* **To do**
The full listing, reproduced exactly, is what the response must contain.

—————

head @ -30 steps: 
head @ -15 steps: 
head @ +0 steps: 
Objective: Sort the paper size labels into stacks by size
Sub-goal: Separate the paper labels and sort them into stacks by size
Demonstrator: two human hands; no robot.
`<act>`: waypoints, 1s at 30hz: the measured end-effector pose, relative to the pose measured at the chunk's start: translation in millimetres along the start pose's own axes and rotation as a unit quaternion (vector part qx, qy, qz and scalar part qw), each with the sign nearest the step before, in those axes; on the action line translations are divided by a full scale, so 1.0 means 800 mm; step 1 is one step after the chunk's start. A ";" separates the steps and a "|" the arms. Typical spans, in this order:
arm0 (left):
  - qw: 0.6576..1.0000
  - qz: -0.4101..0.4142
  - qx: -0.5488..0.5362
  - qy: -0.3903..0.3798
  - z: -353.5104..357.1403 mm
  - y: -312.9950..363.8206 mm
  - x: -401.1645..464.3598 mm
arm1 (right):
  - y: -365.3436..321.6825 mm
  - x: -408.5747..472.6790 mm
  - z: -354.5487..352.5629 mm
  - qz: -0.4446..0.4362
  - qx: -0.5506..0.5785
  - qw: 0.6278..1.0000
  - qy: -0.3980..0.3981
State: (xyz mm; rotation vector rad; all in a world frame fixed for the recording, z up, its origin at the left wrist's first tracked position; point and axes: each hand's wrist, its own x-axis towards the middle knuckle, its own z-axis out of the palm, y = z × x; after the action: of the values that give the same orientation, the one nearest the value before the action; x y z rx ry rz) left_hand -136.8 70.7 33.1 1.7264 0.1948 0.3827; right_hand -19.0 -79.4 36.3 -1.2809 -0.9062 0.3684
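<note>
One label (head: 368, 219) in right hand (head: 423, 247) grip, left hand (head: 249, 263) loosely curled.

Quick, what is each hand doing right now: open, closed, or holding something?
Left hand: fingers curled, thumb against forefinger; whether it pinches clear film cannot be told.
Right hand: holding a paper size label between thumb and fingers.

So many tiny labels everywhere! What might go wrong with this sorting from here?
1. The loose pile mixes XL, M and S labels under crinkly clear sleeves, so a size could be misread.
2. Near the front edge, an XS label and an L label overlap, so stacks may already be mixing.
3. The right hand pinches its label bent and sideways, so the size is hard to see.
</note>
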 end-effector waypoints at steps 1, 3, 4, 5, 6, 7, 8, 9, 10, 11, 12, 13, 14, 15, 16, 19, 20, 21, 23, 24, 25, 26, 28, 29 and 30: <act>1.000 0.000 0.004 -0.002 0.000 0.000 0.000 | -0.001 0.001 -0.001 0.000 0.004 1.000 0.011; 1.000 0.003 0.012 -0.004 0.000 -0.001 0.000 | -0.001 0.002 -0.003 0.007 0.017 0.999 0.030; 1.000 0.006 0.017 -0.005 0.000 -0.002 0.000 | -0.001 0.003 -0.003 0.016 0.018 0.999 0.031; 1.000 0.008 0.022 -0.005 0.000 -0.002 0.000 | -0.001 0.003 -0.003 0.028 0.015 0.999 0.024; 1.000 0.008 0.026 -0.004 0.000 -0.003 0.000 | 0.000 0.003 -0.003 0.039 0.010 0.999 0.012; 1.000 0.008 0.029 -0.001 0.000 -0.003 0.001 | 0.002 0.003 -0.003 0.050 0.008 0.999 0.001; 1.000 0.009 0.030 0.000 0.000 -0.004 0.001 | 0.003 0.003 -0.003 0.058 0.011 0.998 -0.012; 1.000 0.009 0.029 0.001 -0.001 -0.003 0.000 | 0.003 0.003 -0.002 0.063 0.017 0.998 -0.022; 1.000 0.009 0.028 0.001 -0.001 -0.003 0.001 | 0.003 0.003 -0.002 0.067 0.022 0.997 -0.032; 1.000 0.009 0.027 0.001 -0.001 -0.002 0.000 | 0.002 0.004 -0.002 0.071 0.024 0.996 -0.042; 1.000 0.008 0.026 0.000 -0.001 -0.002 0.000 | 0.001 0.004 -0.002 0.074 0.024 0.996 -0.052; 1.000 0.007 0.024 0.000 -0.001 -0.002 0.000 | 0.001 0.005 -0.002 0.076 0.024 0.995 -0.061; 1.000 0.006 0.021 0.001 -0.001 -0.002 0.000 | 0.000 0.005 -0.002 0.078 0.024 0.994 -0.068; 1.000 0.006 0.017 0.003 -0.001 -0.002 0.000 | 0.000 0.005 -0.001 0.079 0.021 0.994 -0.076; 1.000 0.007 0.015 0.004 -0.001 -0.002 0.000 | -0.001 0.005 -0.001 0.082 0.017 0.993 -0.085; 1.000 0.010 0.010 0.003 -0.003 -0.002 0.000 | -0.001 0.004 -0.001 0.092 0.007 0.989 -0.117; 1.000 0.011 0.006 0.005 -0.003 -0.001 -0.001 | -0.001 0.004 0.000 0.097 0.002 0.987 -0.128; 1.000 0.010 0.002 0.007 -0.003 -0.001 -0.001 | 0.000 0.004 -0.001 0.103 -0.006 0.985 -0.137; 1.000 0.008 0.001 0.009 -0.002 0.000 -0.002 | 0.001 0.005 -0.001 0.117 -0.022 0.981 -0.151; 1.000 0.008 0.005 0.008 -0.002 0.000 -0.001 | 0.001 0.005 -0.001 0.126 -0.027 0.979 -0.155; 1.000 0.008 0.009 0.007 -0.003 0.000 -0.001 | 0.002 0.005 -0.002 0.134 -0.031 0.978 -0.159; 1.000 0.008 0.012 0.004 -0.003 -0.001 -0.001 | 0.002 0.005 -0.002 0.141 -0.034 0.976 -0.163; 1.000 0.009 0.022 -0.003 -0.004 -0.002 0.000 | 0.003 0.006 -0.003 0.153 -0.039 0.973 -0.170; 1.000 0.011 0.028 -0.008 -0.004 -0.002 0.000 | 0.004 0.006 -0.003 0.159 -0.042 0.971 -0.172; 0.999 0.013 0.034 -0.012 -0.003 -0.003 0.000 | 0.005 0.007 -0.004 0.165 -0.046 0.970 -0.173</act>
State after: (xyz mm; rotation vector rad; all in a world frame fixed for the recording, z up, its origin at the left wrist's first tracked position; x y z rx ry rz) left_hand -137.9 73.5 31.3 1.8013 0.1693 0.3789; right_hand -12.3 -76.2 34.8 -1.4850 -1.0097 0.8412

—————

* **Response to the task**
head @ -30 steps: 
head @ -15 steps: 
head @ +0 steps: 
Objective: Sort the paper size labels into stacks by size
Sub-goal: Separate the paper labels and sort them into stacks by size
Demonstrator: two human hands; no robot.
`<act>`: waypoints, 1s at 30hz: the measured end-effector pose, relative to the pose measured at the chunk's start: translation in millimetres along the start pose's own axes and rotation as a unit quaternion (vector part qx, qy, qz and scalar part qw), each with the sign nearest the step before, in those axes; on the action line translations are divided by a full scale, so 1.0 means 800 mm; step 1 is one step after the chunk's start. A ";" separates the steps and a "|" the arms. Typical spans, in this order:
arm0 (left):
  - qw: 0.6576..1.0000
  - qz: -0.4101..0.4142
  - qx: -0.5488..0.5362
  - qy: -0.3903..0.3798
  - z: -353.5104..357.1403 mm
  - y: -312.9950..363.8206 mm
  - x: -401.1645..464.3598 mm
arm1 (right):
  - y: -365.3436..321.6825 mm
  - x: -408.5747..472.6790 mm
  - z: -354.5487..352.5629 mm
  - qz: -0.4446..0.4362
  - qx: -0.5506..0.5785
  - qw: 0.6278..1.0000
  - qy: -0.3980..0.3981
State: (xyz mm; rotation vector rad; all in a world frame fixed for the recording, z up, its origin at the left wrist's first tracked position; point and axes: each hand's wrist, its own x-axis towards the middle knuckle, its own z-axis out of the palm, y = z × x; after the action: of the values that give the same orientation, the one nearest the value before the action; x y z rx ry rz) left_hand -136.8 70.7 33.1 1.7264 0.1948 0.3827; right_hand -19.0 -79.4 36.3 -1.2809 -0.9062 0.3684
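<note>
One label (head: 368, 219) in right hand (head: 423, 247) grip, left hand (head: 249, 263) loosely curled.

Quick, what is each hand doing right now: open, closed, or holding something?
Left hand: fingers curled, thumb against forefinger; whether it pinches clear film cannot be told.
Right hand: holding a paper size label between thumb and fingers.

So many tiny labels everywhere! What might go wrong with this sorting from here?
1. The loose pile mixes XL, M and S labels under crinkly clear sleeves, so a size could be misread.
2. Near the front edge, an XS label and an L label overlap, so stacks may already be mixing.
3. The right hand pinches its label bent and sideways, so the size is hard to see.
</note>
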 end-effector waypoints at steps 1, 3, 4, 5, 6, 7, 8, 9, 10, 11, 12, 13, 14, 15, 16, 19, 20, 21, 23, 24, 25, 26, 28, 29 and 30: <act>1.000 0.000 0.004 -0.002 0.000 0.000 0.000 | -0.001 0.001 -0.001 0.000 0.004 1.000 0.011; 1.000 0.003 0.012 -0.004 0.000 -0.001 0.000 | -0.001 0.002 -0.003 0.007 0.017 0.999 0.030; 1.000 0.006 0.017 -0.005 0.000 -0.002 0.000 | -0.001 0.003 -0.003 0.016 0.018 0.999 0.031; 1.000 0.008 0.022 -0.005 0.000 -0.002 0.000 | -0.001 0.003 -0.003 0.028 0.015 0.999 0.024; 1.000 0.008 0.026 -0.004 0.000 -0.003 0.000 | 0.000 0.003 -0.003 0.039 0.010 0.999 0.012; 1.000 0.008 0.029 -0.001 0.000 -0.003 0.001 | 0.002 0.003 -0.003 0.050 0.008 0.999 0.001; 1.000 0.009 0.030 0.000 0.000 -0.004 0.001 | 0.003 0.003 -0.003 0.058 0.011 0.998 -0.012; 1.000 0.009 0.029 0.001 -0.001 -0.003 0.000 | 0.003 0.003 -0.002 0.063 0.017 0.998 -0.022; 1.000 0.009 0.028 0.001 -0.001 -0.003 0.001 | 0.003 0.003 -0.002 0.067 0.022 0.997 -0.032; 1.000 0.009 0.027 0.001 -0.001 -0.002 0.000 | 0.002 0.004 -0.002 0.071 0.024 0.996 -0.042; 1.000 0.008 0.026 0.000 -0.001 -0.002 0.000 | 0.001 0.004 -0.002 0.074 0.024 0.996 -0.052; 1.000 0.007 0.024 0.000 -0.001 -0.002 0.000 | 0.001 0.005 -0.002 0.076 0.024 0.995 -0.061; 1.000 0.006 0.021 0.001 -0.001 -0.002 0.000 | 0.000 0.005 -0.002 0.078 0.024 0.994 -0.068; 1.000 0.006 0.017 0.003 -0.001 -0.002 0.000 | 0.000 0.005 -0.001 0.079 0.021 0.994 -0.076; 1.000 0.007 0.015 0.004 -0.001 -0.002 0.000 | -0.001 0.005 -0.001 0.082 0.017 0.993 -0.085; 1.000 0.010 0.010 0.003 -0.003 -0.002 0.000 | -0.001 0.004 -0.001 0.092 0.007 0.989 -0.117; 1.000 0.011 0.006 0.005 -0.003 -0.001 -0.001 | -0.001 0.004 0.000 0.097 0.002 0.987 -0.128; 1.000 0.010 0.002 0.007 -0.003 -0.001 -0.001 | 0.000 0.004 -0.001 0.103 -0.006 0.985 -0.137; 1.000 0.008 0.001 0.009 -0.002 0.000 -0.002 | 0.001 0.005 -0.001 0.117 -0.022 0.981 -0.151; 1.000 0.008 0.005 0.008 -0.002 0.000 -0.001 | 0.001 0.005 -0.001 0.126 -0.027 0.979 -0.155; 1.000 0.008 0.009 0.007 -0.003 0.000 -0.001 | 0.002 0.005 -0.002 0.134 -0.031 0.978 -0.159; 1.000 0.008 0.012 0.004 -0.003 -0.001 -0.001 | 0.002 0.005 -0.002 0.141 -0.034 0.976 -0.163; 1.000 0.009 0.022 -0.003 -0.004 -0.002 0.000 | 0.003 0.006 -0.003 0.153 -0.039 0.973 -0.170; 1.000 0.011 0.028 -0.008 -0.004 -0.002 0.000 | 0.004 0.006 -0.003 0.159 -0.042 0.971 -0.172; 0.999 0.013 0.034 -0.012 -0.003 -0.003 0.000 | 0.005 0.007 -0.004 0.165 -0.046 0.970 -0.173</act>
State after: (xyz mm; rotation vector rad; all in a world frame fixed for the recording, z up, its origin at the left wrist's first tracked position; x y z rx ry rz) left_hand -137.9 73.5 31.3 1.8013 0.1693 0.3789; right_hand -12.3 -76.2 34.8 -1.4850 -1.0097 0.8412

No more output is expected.